> **Data**:
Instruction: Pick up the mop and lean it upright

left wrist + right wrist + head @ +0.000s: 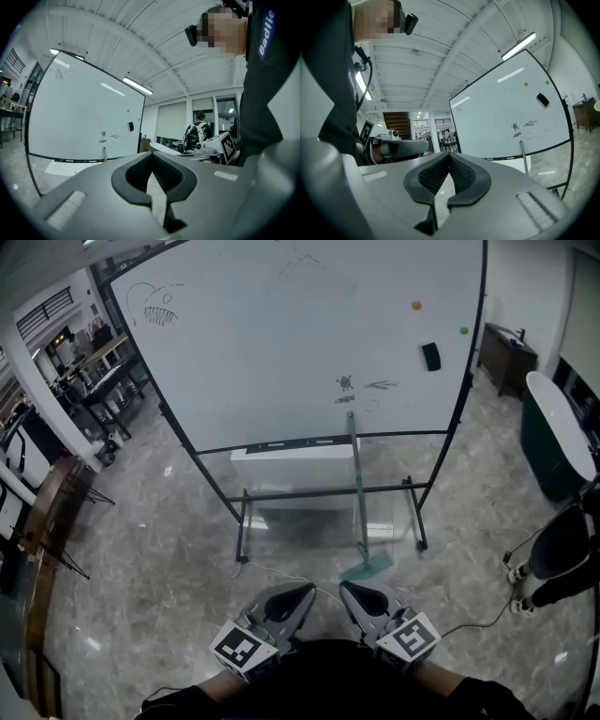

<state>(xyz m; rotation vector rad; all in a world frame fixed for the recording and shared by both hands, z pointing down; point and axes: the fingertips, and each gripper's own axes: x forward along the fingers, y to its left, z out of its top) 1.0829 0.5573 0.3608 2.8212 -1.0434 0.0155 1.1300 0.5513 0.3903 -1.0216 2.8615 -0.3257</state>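
So the mop (357, 486) already stands nearly upright, its handle propped on the whiteboard (281, 343) and its head on the floor (169, 549) below it. Left gripper (307, 591) and right gripper (345, 589) hang well back from the whiteboard, fingers (138, 173) pressed together on nothing. Looks like the job's done.

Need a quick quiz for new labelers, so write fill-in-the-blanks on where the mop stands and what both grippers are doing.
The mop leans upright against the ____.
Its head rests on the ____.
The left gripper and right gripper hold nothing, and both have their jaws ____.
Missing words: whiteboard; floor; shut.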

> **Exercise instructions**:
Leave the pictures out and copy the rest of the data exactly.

> **Solution for this task**:
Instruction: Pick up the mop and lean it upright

left wrist + right wrist + head @ +0.000s: 

<state>(xyz m; rotation vector rad; all in a world frame fixed for the recording and shared by both hands, z pointing down; point and axes: the fingertips, and each gripper's own axes: x forward along the fingers, y to its left, z out of its top) 1.0829 0.5573 0.3608 2.8212 -1.0434 0.0155 1.1300 0.5513 0.3903 -1.0216 2.8615 -0.3257</state>
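So the mop (357, 486) already stands nearly upright, its handle propped on the whiteboard (281, 343) and its head on the floor (169, 549) below it. Left gripper (307, 591) and right gripper (345, 589) hang well back from the whiteboard, fingers (138, 173) pressed together on nothing. Looks like the job's done.

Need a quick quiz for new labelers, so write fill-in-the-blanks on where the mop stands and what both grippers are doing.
The mop leans upright against the ____.
Its head rests on the ____.
The left gripper and right gripper hold nothing, and both have their jaws ____.
Missing words: whiteboard; floor; shut.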

The exercise has been fully completed.